In essence, we see problems in tackle and try to fix those problems -- just like our salt-free stick-bait endeavor. Another example is our Vertigo Jig Head, which solved the two problems that confounds many anglers when they employ vertical presentations. One of those problems is the jig and soft-plastic bait hangs at an acute angle. The other one is that the knot slides around on the eye of the hook, which adversely affects the presentation and hooking abilities of the jig. We fixed those woes with the 1/16-ounce Vertigo Jig Head, and we are working on a version of it for smaller size jigs.
(1) Here are several of the soft-plastic baits that James Bradshaw manufactures which should catch the fancy of some Midwest finesse anglers and their quarries:
(a) The 2 1/2-inch Cut'r Bug is available in 22 colors. A Midwest finesse angler can purchase a package of 10 for $4.39. The 3 1/2-incher is available in 26 colors. A package of 10 can be purchased for $4.79.

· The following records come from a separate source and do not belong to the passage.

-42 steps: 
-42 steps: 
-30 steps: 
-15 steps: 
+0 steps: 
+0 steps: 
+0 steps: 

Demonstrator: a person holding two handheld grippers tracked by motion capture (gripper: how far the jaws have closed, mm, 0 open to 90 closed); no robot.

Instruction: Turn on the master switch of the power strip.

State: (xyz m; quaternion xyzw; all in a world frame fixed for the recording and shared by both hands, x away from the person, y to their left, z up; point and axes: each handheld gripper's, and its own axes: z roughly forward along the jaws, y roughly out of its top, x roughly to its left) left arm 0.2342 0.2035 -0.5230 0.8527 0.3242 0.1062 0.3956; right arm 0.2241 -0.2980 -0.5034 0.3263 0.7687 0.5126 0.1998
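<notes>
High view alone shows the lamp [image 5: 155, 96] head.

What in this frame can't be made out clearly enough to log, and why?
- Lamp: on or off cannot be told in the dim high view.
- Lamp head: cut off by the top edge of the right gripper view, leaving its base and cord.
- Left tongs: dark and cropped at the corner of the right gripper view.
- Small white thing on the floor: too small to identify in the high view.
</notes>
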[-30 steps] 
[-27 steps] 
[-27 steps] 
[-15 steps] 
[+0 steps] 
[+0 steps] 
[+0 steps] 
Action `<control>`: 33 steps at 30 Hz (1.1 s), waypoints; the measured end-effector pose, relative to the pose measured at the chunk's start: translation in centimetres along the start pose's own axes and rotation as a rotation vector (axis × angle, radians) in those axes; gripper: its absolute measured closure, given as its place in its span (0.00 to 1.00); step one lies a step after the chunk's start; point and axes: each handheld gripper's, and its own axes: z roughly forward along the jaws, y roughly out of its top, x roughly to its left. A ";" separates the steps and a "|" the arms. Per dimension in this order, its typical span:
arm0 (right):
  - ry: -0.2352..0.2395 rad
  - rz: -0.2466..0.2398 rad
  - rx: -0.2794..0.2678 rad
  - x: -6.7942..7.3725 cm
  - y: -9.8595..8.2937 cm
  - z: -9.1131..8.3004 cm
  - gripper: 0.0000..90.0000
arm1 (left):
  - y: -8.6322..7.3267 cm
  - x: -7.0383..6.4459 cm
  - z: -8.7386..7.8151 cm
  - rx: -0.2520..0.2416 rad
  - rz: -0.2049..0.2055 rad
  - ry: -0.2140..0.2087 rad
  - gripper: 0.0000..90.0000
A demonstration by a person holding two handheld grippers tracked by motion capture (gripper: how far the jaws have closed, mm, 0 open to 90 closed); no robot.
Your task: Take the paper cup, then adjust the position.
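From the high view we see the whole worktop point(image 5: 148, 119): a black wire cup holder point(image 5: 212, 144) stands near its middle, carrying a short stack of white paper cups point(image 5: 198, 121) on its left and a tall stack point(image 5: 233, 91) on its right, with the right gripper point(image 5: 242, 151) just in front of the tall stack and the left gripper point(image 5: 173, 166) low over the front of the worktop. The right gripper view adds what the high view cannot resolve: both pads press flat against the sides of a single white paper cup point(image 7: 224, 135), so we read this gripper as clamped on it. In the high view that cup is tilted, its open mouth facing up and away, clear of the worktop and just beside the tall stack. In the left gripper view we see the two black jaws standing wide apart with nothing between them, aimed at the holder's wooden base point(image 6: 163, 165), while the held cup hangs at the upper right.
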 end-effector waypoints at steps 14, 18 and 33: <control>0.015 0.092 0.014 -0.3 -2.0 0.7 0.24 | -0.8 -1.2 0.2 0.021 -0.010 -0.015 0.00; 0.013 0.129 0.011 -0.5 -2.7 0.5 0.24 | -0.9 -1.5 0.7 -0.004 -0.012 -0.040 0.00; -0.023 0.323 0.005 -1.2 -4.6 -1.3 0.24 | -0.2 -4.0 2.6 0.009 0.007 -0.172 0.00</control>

(b) The Maniac Minnow is made in three sizes: two, three, and six inches. The three-incher is the one that will fit the needs of most Midwest finesse anglers. It is available in 14 colors. A package of 10 sells for $3.99.
(c) The Manaic Salt Stick is a stick-style bait, which is made in three sizes: a three-incher, four-incher, and five-incher. The three-incher is available in 13 colors, and a package of eight sells for $3.79. The four-incher is available in 14 colors, and a package of eight sells for $4.59. The five-incher is created in six colors, and a package of eight sells for $5.59.
(d) The four-inch Paddle Tail Worm is available in 16 colors. A package of 10 can be purchased for $4.59.
(2) Here is the link to Maniac's Web site: http://www.maniaccustomlures.com/zen/.
(3) Here is the link to Maniac's Facebook : https://www.facebook.com/maniaccustomlures.
(4) It is interesting to note that Bradshaw was not aware that the late Gene Larew of Cape Fair, Missouri, created his three-inch Swimmin Minnow back in the 1970s. It was the fountainhead of baits like Wham's Fisheze and Maniac Minnow. And for three decades, the Swimmin Minnow was a very popular bait with knowledgeable and talented black bass anglers in the Ozarks, such as Stacey King of Reeds Spring, Missouri. In a telephone conversation on Jan. 16, King said that he has caught untold numbers of largemouth bass and spotted bass on Larew's Swimmin Minnow. Its popularity, however, has waned in the Ozarks. In fact, Gene Larew Lures, which is now in Tulsa, Oklahoma, only makes a two-inch model that is for crappie anglers. Brian Snowden of Reeds Spring, Missouri, says that finesse anglers are using three-inch boot-tail swimbaits -- such as Keitech's Swing Impact --nowadays rather than Gene Larew's classic Swimmin Minnow.